Rizki Nurmansyah
Sabtu, 10 Oktober 2020 | 07:05 WIB
Pimpinan Pondok Pesantren Daarut Tauhid, Bandung, KH Abdullah Gymnastiar atau Aa Gym. (Antara)

SuaraJakarta.id - KH Abdullah Gymnastiar, atau yang akrab disapa Aa Gym, angkat bicara terkait aksi penolakan pengesahan Omnibus Law Cipta Kerja yang dilakukan sejumlah elemen masyarakat sejak 6-8 Oktober 2020.

Aa Gym mengaku prihatin dengan aksi massa unjuk rasa yang berujung kericuhan di sejumlah daerah.

Untuk itu, ia mengajak semua yang merasa bertanggung jawab untuk mengambil bagian menghentikan semua kekerasan.

Sebab, kata Aa Gym, hal ini bisa menjadi bencana berkepanjangan bagi Indonesia.

"Kepada saudara-saudaraku yang sedang berunjuk rasa, kami sangat memahami kekecewaan atas adanya UU ini," kata Aa Gym dikutip dari video YouTube di akun AaGym Official, Sabtu (10/10/2020).

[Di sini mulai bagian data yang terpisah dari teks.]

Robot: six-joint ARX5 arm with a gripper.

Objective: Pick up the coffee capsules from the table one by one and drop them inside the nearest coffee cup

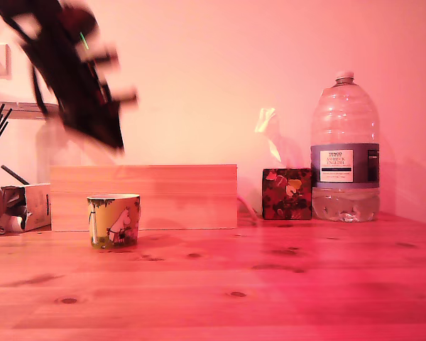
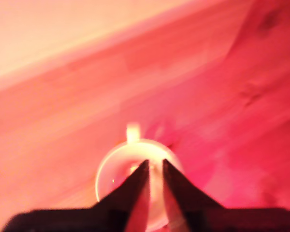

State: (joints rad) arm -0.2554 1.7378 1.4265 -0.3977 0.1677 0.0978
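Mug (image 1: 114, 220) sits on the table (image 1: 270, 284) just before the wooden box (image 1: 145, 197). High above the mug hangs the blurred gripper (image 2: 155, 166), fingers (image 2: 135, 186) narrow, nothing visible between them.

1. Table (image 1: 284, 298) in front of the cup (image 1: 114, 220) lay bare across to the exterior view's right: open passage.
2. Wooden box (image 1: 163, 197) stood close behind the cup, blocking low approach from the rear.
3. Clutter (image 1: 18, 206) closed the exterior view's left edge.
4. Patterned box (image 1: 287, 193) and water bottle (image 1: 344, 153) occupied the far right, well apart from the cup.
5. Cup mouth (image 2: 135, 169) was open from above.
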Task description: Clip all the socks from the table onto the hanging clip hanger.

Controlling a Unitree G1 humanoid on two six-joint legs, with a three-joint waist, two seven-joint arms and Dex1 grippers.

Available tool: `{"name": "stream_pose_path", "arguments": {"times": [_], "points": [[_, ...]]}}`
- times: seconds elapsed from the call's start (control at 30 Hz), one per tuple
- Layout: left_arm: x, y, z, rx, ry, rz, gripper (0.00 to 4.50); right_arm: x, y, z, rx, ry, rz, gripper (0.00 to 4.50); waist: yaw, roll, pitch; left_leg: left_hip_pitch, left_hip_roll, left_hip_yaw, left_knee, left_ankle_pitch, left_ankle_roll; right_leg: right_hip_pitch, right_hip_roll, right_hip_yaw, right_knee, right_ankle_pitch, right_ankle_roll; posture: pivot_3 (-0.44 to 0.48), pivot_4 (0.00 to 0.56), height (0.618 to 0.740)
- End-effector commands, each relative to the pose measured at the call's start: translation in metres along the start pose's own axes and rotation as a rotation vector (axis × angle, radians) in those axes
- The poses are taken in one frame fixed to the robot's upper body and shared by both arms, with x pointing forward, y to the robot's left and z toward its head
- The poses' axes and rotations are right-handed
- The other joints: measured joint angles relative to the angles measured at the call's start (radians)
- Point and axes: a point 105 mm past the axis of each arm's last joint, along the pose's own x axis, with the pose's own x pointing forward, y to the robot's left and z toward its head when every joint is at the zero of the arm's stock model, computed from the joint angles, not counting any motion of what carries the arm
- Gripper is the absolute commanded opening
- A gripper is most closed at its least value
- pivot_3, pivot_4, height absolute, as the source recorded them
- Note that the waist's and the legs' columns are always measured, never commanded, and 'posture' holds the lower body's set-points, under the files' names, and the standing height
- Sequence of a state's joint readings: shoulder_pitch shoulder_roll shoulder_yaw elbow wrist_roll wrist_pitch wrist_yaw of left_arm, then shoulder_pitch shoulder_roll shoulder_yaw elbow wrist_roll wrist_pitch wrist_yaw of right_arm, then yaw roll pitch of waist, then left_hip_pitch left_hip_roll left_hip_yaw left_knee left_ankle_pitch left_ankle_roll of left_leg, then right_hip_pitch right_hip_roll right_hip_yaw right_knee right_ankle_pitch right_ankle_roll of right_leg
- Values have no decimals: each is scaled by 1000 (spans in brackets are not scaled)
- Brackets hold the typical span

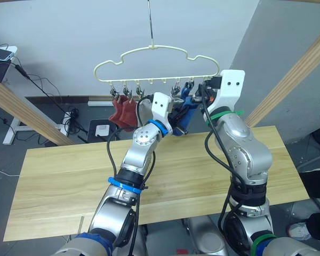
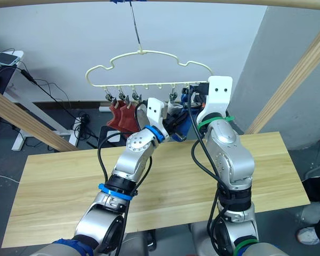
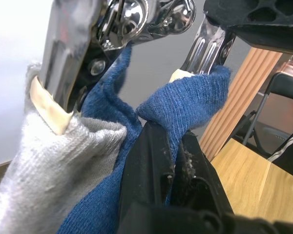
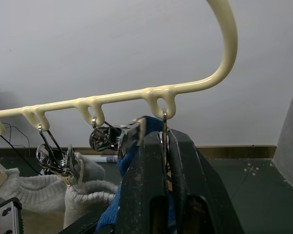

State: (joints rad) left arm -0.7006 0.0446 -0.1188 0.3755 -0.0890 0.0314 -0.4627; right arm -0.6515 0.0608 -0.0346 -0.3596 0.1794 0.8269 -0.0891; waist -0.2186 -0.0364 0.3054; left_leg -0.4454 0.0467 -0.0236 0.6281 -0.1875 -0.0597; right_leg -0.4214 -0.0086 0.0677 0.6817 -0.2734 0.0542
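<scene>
The cream hanger [image 1: 156, 65] hangs by its thin hook above the far edge of the wooden table [image 1: 58, 181]. At its left end, around nine o'clock from the robot's raised arms, two red socks [image 1: 124, 113] dangle from clips. Moving right, grey socks [image 4: 36, 191] hang from the next clips, one shown close in the left wrist view with a metal clip [image 3: 63, 73] biting its edge.

The left pincer [image 3: 178, 146] is raised just under the hanger's middle, its two black fingers closed together on a fold of a blue sock [image 3: 188, 105]; the fold rises from between the fingers toward twelve o'clock, where another clip touches its top edge.

The right pincer [image 4: 164, 141] sits at the hanger's right end, at about two o'clock from the left one. Its fingers are pressed together on a metal clip [image 4: 164, 127] hanging from the last loop, with blue fabric bunched just beside them at nine o'clock.
</scene>
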Motion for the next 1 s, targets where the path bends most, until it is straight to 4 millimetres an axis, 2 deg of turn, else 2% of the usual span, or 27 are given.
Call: {"name": "stream_pose_path", "arguments": {"times": [0.03, 0.13, 0.4, 0.53, 0.63, 0.77, 0.97, 1.0], "points": [[5, -1, 16, 20, -57, -2, 8, -4, 1, 14, 7, -48, -3, 0, 0, 0, 0, 0, 0, 0, 0, 0, 0, 0, 0, 0, 0, 0, 0, -334, 288, 732], [6, 0, 18, 21, -61, 6, 0, -4, 1, 15, 21, -53, -4, 768, 0, 0, 0, 0, 0, 0, 0, 0, 0, 0, 0, 0, 0, 0, 0, -334, 288, 732], [7, 0, 19, 24, -67, -2, 0, -6, 0, 21, 28, -78, 2, 3685, -1, 0, 0, 0, 0, 0, 0, 0, 0, 0, 0, 0, 0, 0, 0, -328, 282, 732], [4, -12, 18, 32, -74, -81, 0, -15, -3, 28, 17, -103, 27, 3685, 0, 0, 0, 0, 0, 0, 0, 0, 0, 0, 0, 0, 0, 0, 0, -324, 280, 732], [-1, -18, 11, 24, -35, -135, 783, -21, -3, 32, 9, -111, 62, 3727, -1, 0, 0, -1, 0, 0, 0, 0, 0, 0, 0, 0, -1, 0, 0, -325, 278, 732], [-10, -27, 9, 33, -19, -231, 2069, -32, -3, 37, -31, -116, 125, 3727, -2, 0, 0, 0, 0, 0, 0, 0, 0, 0, 0, 0, 0, 0, 0, -323, 273, 732], [-31, -21, 6, 50, 9, -272, 4079, -47, -14, 39, -142, -90, 198, 3727, -1, 0, 0, 0, 0, 0, 0, 0, 0, 0, 0, 0, 0, 0, 0, -319, 265, 732], [-43, -17, 4, 79, 28, -300, 4358, -52, -16, 36, -181, -70, 230, 3727, -1, 0, 0, 0, 0, 0, 0, 0, 0, 0, 0, 0, 0, 0, 0, -316, 262, 732]]}}
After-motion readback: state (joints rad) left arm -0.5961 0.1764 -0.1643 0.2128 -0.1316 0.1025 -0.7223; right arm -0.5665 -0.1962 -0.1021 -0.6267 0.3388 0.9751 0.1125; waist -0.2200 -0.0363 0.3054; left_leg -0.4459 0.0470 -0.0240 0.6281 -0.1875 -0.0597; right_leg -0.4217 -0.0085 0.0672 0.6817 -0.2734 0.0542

"Unjuk rasalah dengan niat dan cara yang benar, jangan sampai mencelakakan diri dan orang lain," sambung Aa Gym.

Barisan polisi membentuk barikade untuk menahan massa demonstran yang menolak disahkannya Undang-Undang Omnibus Law di Kawasan Tugu Tani, Jakarta Pusat, Kamis (8/10). [Suara.com/Alfian Winanto]

Di samping itu, Aa Gym, juga menyampaikan pesan kepada massa aksi tolak UU Cipta Kerja untuk menjaga protokol kesehatan yang tepat.

Sehingga tidak terjebak dalam wabah Covid-19 yang sedang terjadi di Indonesia.

Aa Gym juga berpesan kepada para pendemo agar tetap dalam koridor yang tidak melanggar hukum saat melakukan aksinya.

Baca Juga: Polda Metro: 23 Polisi Terluka Dalam Bentrok dengan Massa Aksi UU Ciptaker

Hal ini, kata Aa Gym, supaya banyak mendapat pertolongan dari Allah SWT dan agar cita-cita serta perjuangannya bisa dikabulkan Allah SWT.

"Jangan lakukan tindakan kekerasan kepada aparat. Mereka juga saudara kita, kita yang membiayai," tutur pimpinan Pondok Pesantren Daarut Tauhid ini.

Selain kepada para massa aksi tolak UU Cipta Kerja, Aa Gym juga menyampaikan pesan untuk aparat keamanan agar bertindak profesional dan menghindari tindakan kekerasan.

"Kepada aparat, tataplah para pengunjuk rasa ini dengan tatapan saudara. Mereka punya istri, punya anak dan orang tua, persis seperti keluarga aparat keamanan juga," tutur Aa Gym.

"Kekerasan pasti hanya akan berbuah kekerasan. Kematian, luka hanya berbuah kedendaman yang mungkin tidak selesai dalam satu generasi," sambungnya.

Para demonstran memprovokasi petugas saat demonstrasi menolak disahkannya Undang-Undang Omnibus Law di Kawasan Tugu Tani, Jakarta Pusat, Kamis (8/10). [Suara.com/Alfian Winanto]

Dalam video itu Aa Gym juga berharap kepada para pimpinan yang berwenang agar segera bersikap untuk menghentikan dengan cara yang paling adil, paling bijaksana.